Por eso resulta tan pertinente la lectura que Salecl hace del psicoanálisis. Al subrayar que el analista no debe saber, que debe habitar un no-saber que permita al analizante desplegar su deseo, Salecl pone en crisis la posición del experto, del que instruye, del que corrige: «El analista debe adoptar la postura del no conocimiento, para permitir que los analizandos descubran por sí mismos lo que subyace a sus síntomas».
El saber ya no es una propiedad, sino un proceso; no un contenido, sino una abertura. El analista —y, por extensión, el pensador— no ofrece respuestas, sino un espacio para que el no-saber se articule como pregunta legítima, no como déficit vergonzoso.
En este gesto —que no es ni místico ni cínico, sino filosófico en el sentido más radical— se juega una ética de la incertidumbre.
Salecl recupera la figura de la docta ignorantia de Nicolás de Cusa no como nostalgia medieval, sino como posibilidad contemporánea: reconocer que el deseo de saber no puede colmarse, y que en ese hiato se abre la posibilidad de una comunidad menos sujeta a la compulsión de la transparencia, más dispuesta a pensar, a esperar, a escuchar: “La esencia de las cosas […] permanece escudada de nuestra cognición, lo que nos deja en un estado de ignorancia inquisitiva”.

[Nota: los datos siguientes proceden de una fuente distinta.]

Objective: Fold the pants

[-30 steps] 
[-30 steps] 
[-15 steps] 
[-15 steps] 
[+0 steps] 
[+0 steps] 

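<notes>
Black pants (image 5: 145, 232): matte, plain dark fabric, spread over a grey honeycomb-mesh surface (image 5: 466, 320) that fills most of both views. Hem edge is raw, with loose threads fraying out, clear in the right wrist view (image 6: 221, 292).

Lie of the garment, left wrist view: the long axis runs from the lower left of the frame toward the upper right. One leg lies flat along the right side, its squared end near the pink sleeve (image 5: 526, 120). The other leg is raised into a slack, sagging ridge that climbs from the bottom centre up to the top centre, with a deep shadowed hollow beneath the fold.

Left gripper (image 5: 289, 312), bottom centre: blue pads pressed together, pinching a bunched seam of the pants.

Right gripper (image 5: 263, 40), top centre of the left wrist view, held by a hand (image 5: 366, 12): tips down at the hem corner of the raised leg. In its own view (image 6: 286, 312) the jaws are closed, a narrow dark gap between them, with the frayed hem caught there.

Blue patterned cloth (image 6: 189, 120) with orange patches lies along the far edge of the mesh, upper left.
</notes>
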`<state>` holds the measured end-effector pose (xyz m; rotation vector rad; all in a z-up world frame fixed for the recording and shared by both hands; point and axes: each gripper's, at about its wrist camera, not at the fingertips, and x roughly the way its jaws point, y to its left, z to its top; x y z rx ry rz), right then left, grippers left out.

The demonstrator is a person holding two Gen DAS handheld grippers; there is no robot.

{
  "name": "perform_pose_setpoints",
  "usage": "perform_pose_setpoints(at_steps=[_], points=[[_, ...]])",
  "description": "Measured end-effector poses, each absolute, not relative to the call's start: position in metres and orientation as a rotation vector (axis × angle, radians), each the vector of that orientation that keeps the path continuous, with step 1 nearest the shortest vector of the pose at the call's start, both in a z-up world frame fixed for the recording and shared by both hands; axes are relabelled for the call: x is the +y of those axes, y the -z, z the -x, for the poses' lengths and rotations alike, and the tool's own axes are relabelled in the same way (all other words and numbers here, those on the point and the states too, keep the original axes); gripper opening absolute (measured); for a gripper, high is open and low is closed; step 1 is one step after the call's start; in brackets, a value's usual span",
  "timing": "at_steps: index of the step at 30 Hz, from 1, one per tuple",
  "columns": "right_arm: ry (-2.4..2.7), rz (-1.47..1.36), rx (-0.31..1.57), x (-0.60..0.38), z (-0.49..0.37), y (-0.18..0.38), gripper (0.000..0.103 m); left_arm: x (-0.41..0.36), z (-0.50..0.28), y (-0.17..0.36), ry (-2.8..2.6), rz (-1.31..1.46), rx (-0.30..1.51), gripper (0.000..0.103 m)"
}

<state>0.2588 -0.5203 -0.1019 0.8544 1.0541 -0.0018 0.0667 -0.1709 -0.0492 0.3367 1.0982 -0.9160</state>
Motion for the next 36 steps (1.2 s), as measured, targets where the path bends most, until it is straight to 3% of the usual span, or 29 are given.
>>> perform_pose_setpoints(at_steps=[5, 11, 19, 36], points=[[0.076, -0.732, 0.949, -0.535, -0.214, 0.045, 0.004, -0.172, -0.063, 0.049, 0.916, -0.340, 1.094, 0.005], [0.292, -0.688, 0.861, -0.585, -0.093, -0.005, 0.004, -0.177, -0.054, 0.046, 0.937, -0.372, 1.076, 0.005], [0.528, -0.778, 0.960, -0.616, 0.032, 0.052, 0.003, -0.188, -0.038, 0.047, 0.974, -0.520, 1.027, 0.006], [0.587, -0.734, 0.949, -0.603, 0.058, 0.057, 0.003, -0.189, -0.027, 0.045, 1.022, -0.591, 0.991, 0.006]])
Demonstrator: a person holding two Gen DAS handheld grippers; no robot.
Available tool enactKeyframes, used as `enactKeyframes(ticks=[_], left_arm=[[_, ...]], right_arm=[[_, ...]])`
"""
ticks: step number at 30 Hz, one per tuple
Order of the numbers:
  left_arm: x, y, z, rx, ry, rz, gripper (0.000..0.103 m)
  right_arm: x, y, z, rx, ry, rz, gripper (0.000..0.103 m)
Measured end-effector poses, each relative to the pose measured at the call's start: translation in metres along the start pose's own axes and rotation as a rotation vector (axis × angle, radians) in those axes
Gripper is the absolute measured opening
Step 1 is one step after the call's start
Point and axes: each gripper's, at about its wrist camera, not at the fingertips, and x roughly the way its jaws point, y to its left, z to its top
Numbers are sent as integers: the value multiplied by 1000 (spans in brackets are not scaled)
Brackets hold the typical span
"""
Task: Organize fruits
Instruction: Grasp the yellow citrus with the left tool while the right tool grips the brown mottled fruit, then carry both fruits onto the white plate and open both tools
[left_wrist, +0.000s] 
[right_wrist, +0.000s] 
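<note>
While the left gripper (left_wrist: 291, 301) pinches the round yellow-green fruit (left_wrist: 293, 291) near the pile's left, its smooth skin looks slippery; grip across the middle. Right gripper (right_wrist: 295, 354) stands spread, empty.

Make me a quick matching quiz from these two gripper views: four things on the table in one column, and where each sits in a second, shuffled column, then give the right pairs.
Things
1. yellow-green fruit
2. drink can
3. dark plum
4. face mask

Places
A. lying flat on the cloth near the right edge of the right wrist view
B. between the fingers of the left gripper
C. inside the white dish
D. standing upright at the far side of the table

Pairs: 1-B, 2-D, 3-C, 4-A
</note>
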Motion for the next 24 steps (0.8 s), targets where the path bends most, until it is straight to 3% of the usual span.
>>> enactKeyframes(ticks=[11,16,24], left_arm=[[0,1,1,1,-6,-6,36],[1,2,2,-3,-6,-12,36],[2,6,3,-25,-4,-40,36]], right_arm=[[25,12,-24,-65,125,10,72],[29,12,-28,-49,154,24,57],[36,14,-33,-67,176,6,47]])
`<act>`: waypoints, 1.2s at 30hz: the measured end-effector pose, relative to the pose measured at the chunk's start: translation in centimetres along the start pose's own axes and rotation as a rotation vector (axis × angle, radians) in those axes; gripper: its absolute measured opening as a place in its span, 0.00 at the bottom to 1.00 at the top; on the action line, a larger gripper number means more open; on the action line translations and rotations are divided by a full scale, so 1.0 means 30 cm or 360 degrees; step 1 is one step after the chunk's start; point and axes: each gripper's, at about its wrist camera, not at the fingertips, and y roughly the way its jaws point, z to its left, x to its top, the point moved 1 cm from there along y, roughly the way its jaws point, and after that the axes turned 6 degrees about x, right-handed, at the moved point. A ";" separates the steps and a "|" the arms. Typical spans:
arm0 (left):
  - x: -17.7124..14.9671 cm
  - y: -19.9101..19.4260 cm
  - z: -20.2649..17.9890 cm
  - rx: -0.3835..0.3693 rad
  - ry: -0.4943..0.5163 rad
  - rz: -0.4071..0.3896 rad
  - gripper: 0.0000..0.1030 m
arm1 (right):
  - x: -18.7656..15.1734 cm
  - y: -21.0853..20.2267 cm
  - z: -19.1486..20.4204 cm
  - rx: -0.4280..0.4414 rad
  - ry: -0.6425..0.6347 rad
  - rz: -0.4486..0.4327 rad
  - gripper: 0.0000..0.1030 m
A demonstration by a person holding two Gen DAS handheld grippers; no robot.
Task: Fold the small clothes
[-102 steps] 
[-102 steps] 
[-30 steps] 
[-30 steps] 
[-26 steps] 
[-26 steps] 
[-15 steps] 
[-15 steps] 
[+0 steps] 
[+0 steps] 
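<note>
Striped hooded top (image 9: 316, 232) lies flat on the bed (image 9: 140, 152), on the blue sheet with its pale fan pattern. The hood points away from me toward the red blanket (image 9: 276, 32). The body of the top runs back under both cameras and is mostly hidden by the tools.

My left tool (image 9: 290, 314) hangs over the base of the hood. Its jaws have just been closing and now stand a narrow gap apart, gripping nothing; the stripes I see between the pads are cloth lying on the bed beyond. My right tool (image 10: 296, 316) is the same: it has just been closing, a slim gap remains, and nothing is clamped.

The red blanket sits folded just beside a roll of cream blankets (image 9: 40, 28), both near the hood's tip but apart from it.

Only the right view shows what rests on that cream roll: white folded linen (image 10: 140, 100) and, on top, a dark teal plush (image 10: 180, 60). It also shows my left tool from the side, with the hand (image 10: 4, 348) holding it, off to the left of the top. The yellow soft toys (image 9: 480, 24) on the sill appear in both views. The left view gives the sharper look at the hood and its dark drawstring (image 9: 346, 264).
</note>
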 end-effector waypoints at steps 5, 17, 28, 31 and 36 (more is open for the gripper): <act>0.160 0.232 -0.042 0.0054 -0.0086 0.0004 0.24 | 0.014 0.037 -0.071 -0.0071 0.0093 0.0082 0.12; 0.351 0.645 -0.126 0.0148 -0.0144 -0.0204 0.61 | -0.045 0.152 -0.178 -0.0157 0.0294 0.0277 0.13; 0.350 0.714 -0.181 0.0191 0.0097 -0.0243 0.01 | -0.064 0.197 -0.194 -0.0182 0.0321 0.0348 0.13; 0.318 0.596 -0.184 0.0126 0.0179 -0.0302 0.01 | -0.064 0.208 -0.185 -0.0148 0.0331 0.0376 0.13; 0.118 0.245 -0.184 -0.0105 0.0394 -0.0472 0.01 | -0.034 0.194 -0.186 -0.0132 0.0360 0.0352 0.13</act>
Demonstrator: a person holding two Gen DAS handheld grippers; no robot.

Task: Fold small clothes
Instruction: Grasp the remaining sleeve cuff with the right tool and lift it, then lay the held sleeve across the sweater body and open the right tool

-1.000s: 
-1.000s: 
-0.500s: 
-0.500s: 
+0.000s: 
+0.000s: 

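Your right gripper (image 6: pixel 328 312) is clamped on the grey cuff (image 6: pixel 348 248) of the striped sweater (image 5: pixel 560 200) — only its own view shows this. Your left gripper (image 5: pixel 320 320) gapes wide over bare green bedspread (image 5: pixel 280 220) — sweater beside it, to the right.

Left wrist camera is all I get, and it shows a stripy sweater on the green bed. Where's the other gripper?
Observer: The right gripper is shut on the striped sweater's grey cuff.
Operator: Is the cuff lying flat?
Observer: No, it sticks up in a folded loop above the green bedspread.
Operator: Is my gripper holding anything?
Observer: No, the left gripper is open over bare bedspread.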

En tiempos de hiperinformación, ansiedad epistémica y pedagogías del rendimiento, Pasión por la ignorancia nos recuerda que no saber no es un fracaso, sino un lugar. Un lugar habitable, político, inquietante. Un lugar desde el cual pensar —no como acumulación de certezas, sino como gesto que interrumpe, que desacomoda, que mira donde otros han decidido no mirar.
La ignorancia, entonces, no es simplemente lo que se combate con más luz. Es, más bien, la sombra que toda luz proyecta.
Y es ahí, en ese claroscuro movedizo, donde este libro se instala para pensar la subjetividad contemporánea con una lucidez crítica que no teme a la incomodidad. Ni al silencio. Ni al estruendo de lo que aún no se sabe.